#### Exercise
Show each line from the listing that includes the word "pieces".

#### Data supplied
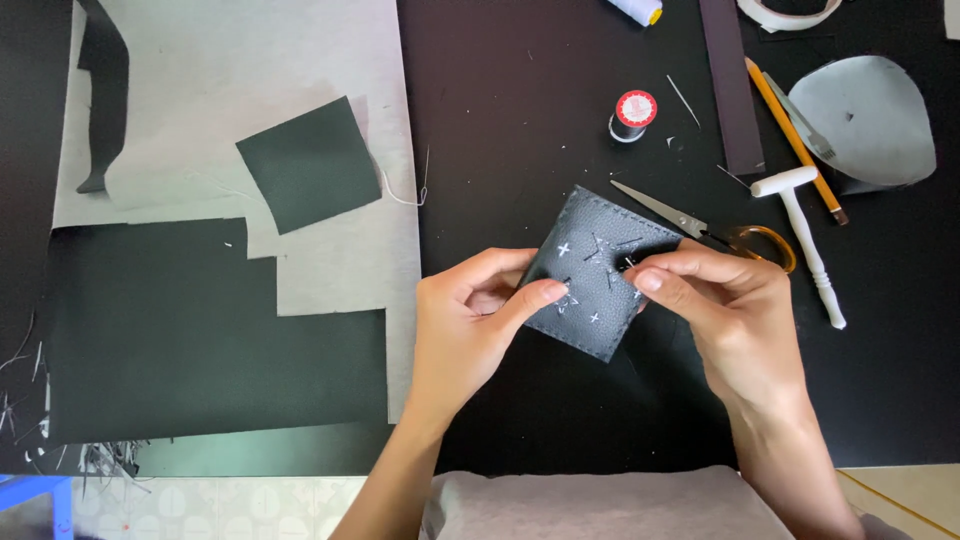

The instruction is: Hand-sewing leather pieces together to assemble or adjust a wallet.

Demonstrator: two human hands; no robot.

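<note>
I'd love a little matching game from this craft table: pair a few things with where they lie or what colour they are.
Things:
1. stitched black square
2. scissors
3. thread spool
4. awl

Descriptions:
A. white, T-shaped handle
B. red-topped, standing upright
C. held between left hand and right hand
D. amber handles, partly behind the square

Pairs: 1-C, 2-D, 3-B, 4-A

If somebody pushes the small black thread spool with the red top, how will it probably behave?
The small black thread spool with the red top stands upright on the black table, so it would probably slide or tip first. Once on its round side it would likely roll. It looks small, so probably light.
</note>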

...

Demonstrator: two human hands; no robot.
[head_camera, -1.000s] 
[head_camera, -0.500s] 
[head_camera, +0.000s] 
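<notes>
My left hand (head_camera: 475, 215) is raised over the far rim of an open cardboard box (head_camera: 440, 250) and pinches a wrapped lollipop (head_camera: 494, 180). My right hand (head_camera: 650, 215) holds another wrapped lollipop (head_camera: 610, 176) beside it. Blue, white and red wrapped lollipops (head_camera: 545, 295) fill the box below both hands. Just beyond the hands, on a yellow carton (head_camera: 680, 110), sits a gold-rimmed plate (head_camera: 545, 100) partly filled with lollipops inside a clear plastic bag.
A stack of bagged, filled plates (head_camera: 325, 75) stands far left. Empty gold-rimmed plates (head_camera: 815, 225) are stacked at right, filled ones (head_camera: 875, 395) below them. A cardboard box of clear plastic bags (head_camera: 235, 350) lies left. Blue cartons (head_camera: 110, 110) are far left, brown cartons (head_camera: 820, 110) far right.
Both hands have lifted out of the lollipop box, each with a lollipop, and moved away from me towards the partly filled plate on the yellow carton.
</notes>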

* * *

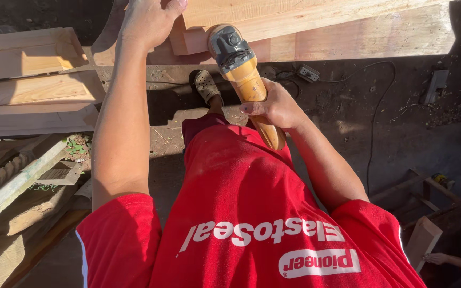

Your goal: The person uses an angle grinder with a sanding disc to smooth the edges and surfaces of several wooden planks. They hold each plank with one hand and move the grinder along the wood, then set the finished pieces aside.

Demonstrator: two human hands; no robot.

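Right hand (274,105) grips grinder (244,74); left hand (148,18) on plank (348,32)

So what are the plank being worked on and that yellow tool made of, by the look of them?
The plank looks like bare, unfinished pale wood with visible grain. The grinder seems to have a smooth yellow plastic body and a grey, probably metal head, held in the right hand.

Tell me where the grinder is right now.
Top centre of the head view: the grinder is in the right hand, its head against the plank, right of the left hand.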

#### Exercise output
The instruction is: Hand-sewing leather pieces together to assemble or adjust a wallet.
Your goal: The person uses an angle grinder with a sanding disc to smooth the edges and surfaces of several wooden planks. They hold each plank with one hand and move the grinder along the wood, then set the finished pieces aside.

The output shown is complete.